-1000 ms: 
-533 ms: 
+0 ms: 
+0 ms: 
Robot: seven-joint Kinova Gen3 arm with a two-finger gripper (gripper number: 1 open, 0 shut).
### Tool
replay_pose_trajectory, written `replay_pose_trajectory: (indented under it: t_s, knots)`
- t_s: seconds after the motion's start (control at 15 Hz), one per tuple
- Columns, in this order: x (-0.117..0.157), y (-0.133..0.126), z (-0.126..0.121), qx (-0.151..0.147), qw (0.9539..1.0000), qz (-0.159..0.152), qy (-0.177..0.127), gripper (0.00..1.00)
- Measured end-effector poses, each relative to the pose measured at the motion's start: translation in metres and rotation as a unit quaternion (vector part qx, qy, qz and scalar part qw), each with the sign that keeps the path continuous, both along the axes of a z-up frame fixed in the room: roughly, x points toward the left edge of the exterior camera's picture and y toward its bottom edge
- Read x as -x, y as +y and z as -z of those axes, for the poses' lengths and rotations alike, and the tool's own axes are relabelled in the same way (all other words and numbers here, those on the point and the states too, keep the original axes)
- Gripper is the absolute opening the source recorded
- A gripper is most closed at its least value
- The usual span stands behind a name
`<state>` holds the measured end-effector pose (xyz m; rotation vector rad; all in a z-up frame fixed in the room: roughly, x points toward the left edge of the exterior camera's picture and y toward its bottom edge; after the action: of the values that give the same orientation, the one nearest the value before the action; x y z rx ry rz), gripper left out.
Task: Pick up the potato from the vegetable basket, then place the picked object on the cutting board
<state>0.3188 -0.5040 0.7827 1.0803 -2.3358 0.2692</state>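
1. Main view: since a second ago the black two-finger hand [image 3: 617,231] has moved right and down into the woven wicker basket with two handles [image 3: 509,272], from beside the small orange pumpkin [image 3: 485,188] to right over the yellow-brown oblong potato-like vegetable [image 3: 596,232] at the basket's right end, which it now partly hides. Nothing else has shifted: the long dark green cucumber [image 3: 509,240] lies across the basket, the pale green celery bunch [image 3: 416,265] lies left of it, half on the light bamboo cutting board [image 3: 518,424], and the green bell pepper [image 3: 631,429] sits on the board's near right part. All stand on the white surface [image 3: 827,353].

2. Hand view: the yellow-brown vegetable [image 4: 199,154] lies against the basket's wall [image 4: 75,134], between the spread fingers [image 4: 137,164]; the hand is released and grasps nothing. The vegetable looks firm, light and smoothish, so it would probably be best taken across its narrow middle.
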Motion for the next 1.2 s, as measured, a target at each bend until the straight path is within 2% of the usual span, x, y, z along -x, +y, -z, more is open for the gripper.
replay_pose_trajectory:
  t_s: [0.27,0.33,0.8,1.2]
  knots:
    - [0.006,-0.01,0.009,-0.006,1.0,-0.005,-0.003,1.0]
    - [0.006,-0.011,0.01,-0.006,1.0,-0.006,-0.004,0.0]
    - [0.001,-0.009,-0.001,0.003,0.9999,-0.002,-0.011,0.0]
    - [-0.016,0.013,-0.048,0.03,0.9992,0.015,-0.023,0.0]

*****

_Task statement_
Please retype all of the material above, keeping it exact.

_Output for this exercise_
-1000 ms: 
-533 ms: 
+0 ms: 
+0 ms: 
Robot: seven-joint Kinova Gen3 arm with a two-finger gripper (gripper number: 1 open, 0 shut).
### Tool
replay_pose_trajectory, written `replay_pose_trajectory: (indented under it: t_s, knots)`
- t_s: seconds after the motion's start (control at 15 Hz), one per tuple
- Columns, in this order: x (-0.117..0.157), y (-0.133..0.126), z (-0.126..0.121), qx (-0.151..0.147), qw (0.9539..1.0000), qz (-0.159..0.152), qy (-0.177..0.127), gripper (0.00..1.00)
- Measured end-effector poses, each relative to the pose measured at the motion's start: translation in metres and rotation as a unit quaternion (vector part qx, qy, qz and scalar part qw), each with the sign that keeps the path continuous, both along the axes of a z-up frame fixed in the room: roughly, x points toward the left edge of the exterior camera's picture and y toward its bottom edge
- Read x as -x, y as +y and z as -z of those axes, for the poses' lengths and rotations alike, and the tool's own axes are relabelled in the same way (all other words and numbers here, those on the point and the states too, keep the original axes)
- Gripper is the absolute opening the source recorded
- A gripper is most closed at its least value
- The usual span stands behind a name
`<state>` holds the measured end-effector pose (xyz m; rotation vector rad; all in a z-up frame fixed in the room: roughly, x points toward the left edge of the exterior camera's picture and y toward its bottom edge; after the action: of the values that give the same orientation, the one nearest the value before the action; x y z rx ry rz), gripper left out.
Task: Pick up the potato from the vegetable basket, then place the picked object on the cutting board
<state>0.3188 -0.5040 0.7827 1.0803 -2.3358 0.2692</state>
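1. Main view: since a second ago the black two-finger hand [image 3: 617,231] has moved right and down into the woven wicker basket with two handles [image 3: 509,272], from beside the small orange pumpkin [image 3: 485,188] to right over the yellow-brown oblong potato-like vegetable [image 3: 596,232] at the basket's right end, which it now partly hides. Nothing else has shifted: the long dark green cucumber [image 3: 509,240] lies across the basket, the pale green celery bunch [image 3: 416,265] lies left of it, half on the light bamboo cutting board [image 3: 518,424], and the green bell pepper [image 3: 631,429] sits on the board's near right part. All stand on the white surface [image 3: 827,353].

2. Hand view: the yellow-brown vegetable [image 4: 199,154] lies against the basket's wall [image 4: 75,134], between the spread fingers [image 4: 137,164]; the hand is released and grasps nothing. The vegetable looks firm, light and smoothish, so it would probably be best taken across its narrow middle.
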Motion for the next 1.2 s, as measured, a target at each bend until the straight path is within 2% of the usual span, x, y, z along -x, +y, -z, more is open for the gripper.
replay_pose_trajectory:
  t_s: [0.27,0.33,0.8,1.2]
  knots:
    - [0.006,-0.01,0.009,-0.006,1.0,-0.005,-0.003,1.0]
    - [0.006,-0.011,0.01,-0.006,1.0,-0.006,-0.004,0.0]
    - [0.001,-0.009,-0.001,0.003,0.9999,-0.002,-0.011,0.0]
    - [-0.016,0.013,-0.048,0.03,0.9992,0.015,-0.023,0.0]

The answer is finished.